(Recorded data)
★ ★ ★ ★
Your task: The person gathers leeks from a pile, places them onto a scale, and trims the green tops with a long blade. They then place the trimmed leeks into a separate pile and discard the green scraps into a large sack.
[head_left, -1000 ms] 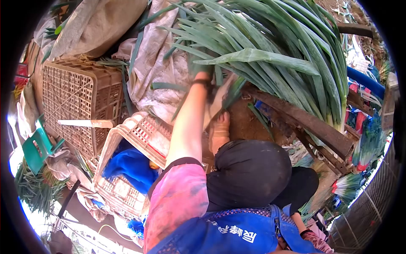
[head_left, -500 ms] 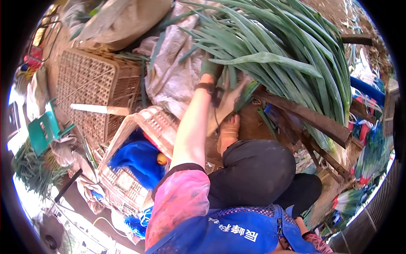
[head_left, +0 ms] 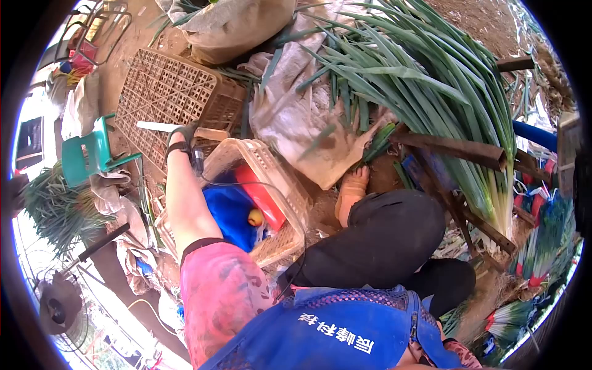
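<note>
My left hand (head_left: 183, 133), in a dark glove, is at a knife (head_left: 155, 126) lying on an upturned tan plastic crate (head_left: 161, 92). Its fingers appear closed around the knife where blade meets handle, though they are partly hidden. The pale blade points left and the light handle shows to the right of the hand. A thin dark cable runs from a device at my left wrist. Only the sleeve of my right arm (head_left: 459, 353) shows at the lower right, with the hand out of sight. Long green onions (head_left: 425, 92) lie in a large pile on a wooden rack (head_left: 453, 151).
An open crate (head_left: 296, 213) by my knee holds blue cloth (head_left: 231, 213) and a red item (head_left: 259, 194). Pale sacking (head_left: 290, 117) covers the ground ahead, beside a full sack (head_left: 243, 31). A green stool (head_left: 83, 154) and a fan (head_left: 61, 308) stand at the left.
My left hand has moved left from the sacking beside the onion leaves to the knife on the crate. The view has shifted, so the surroundings appear farther right.
</note>
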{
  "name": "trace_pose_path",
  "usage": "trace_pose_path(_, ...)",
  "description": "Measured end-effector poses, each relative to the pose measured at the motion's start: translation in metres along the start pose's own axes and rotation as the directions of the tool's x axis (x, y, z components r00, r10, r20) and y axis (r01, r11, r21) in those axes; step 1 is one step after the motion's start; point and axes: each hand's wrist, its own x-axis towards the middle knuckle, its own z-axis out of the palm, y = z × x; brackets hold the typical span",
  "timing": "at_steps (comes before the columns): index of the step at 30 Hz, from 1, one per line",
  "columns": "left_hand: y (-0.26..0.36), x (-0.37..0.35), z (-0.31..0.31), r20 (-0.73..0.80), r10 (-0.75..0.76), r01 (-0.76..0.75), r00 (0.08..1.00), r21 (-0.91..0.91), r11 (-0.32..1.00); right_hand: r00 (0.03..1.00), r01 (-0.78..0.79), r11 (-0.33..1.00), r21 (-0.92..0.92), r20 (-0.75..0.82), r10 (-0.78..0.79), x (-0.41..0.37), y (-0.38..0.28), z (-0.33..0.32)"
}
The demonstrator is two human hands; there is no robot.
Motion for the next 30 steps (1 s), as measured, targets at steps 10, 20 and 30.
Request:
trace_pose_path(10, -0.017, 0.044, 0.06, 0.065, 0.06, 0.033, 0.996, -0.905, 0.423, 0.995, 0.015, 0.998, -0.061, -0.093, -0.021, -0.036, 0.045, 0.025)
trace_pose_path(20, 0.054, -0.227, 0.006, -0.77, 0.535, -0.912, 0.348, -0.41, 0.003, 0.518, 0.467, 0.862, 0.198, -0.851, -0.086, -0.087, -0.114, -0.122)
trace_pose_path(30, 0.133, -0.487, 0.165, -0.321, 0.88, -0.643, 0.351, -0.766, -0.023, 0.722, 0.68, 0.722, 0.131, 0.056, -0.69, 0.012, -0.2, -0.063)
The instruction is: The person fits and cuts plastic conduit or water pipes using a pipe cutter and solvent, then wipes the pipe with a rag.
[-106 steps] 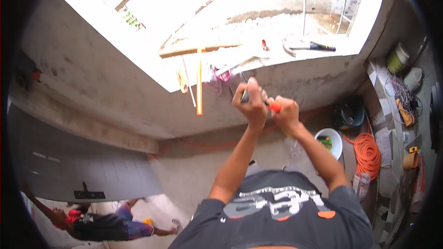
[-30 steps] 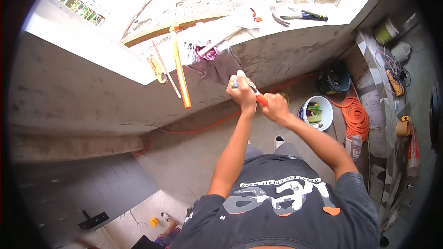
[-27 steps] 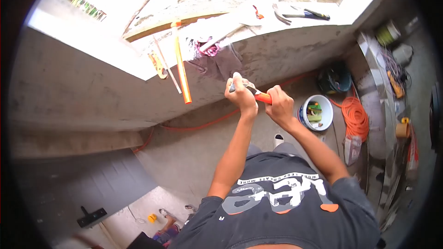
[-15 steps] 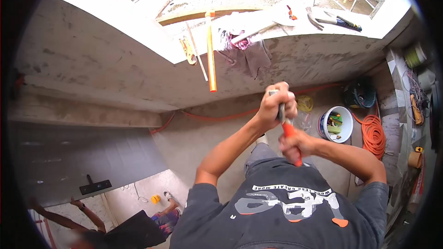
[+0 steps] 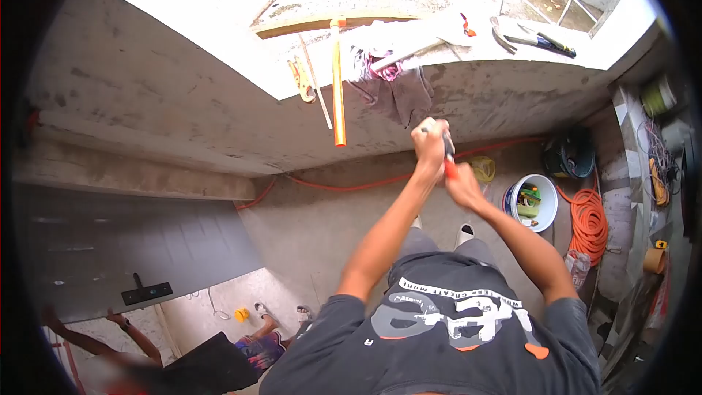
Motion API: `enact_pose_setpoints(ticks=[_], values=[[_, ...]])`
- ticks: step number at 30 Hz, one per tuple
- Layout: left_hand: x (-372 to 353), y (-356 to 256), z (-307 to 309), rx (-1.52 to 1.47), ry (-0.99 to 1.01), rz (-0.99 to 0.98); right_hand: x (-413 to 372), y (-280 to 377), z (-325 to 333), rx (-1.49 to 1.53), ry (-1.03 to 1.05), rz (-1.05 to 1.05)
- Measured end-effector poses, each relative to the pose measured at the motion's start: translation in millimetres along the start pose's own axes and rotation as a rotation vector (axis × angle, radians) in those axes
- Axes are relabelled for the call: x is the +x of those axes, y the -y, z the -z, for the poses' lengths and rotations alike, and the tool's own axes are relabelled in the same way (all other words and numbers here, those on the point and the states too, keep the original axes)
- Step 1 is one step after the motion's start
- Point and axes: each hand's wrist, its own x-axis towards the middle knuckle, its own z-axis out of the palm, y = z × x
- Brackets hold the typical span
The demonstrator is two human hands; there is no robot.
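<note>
My left hand (image 5: 433,143) is closed around the dark grey upper end of a slim orange-and-grey piece (image 5: 450,169), whose exact kind I cannot make out. Just below it, my right hand (image 5: 463,186) is wrapped round the orange-red lower part, most of which its fingers hide. Both arms are stretched out towards the wall, with the hands almost touching. Beyond them, a dark cloth (image 5: 398,95) hangs over the window ledge. To its left, an orange pipe with a fitting on its end (image 5: 338,88) juts over the ledge, beside an orange-yellow pipe cutter (image 5: 301,80).
A hammer (image 5: 504,35) lies on the ledge. On the floor to the right stand a white bucket of tools (image 5: 549,208) and a dark bucket (image 5: 569,153), near a coiled orange hose (image 5: 587,223). At lower left, another person's hands (image 5: 117,320) are beside a large grey panel (image 5: 168,238).
Both my hands have moved up and away from my body, and my arms are straighter. The right hand has come closer to the left along the piece.
</note>
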Motion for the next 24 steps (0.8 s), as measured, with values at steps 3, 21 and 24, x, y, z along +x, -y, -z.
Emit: enact_pose_setpoints(ticks=[3,21,24], values=[[-72,-71,16,-0.316,0.76,0.268,-73,79,45,0.875,0.935,-0.323],[-29,-108,27,-0.373,0.882,-0.187,-36,130,52,0.858,0.942,-0.377],[15,-125,65,-0.842,0.224,-0.093,-48,115,56,0.552,0.48,-0.26]])
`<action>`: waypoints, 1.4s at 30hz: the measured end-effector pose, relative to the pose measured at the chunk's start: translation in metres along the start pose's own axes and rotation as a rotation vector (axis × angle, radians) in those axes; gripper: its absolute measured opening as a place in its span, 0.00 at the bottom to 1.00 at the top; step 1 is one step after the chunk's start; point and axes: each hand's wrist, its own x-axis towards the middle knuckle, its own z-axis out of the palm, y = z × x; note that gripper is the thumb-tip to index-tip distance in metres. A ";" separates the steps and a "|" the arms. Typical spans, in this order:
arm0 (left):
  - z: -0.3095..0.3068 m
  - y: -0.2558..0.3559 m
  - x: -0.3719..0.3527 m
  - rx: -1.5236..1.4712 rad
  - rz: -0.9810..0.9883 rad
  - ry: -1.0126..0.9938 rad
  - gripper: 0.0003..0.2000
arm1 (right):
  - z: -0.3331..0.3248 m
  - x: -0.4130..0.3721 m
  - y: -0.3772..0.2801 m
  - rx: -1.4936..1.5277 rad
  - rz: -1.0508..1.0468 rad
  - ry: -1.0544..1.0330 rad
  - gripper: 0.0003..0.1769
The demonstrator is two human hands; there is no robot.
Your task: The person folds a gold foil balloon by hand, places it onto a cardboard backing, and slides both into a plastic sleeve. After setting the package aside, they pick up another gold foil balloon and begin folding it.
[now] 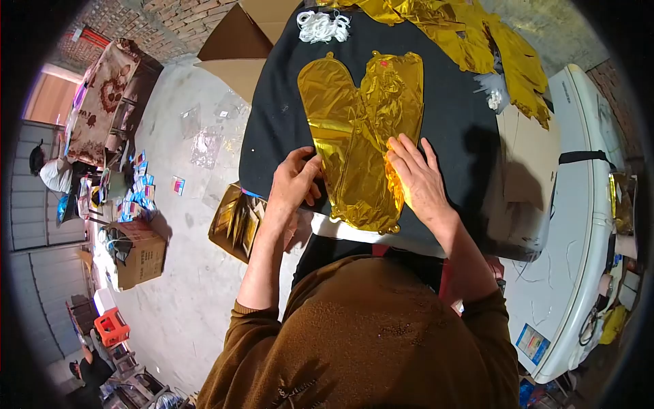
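A flat gold foil balloon (354, 129) lies on a black cloth (449, 102) that covers the table. My left hand (294, 183) pinches the balloon's left lower edge, with the fingers curled on the foil. My right hand (419, 178) lies flat on the balloon's right lower part, fingers spread, pressing a fold. A heap of more gold foil balloons (477, 34) lies at the far right of the cloth. A bundle of white string or ribbon (323, 26) sits at the far edge.
An open cardboard box (238, 41) stands beyond the table on the left. A box of gold packets (235, 221) sits on the concrete floor by my left arm. A white appliance (579, 225) stands to the right. Another cardboard box (139, 255) and clutter lie at far left.
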 end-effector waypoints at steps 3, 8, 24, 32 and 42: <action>0.003 0.008 0.016 -0.009 -0.070 -0.106 0.23 | 0.002 0.000 0.000 -0.009 0.000 -0.010 0.20; 0.002 0.014 0.036 -0.050 -0.152 -0.184 0.17 | 0.000 0.000 0.000 0.000 0.006 -0.018 0.21; 0.080 0.038 0.046 0.715 1.055 -0.072 0.11 | 0.001 0.000 0.001 0.019 0.021 -0.065 0.17; 0.078 0.008 0.049 0.855 0.934 -0.237 0.28 | -0.001 0.000 0.005 0.089 0.019 -0.059 0.20; 0.080 0.004 0.044 0.997 0.923 -0.182 0.32 | -0.021 0.022 0.031 0.254 0.115 0.123 0.20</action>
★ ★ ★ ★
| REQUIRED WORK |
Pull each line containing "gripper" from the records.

| RESPONSE |
`<action>`: waypoints, 1.4s at 30hz: the measured end-effector pose, relative to the pose measured at the chunk's start: translation in metres along the start pose's own axes and rotation as a rotation vector (axis × angle, radians) in those axes; gripper: its absolute measured opening as a place in its span, 0.00 at the bottom to 1.00 at the top; step 1 is one step after the chunk's start; point and axes: each hand's wrist, its own x-axis towards the middle knuckle, its own z-axis out of the palm, y = z × x; note that gripper is the thumb-tip to index-tip distance in metres. A ";" separates the steps and a "|" the arms. Typical spans, in this order:
  - gripper: 0.0003..0.2000
  - gripper: 0.0003..0.1769

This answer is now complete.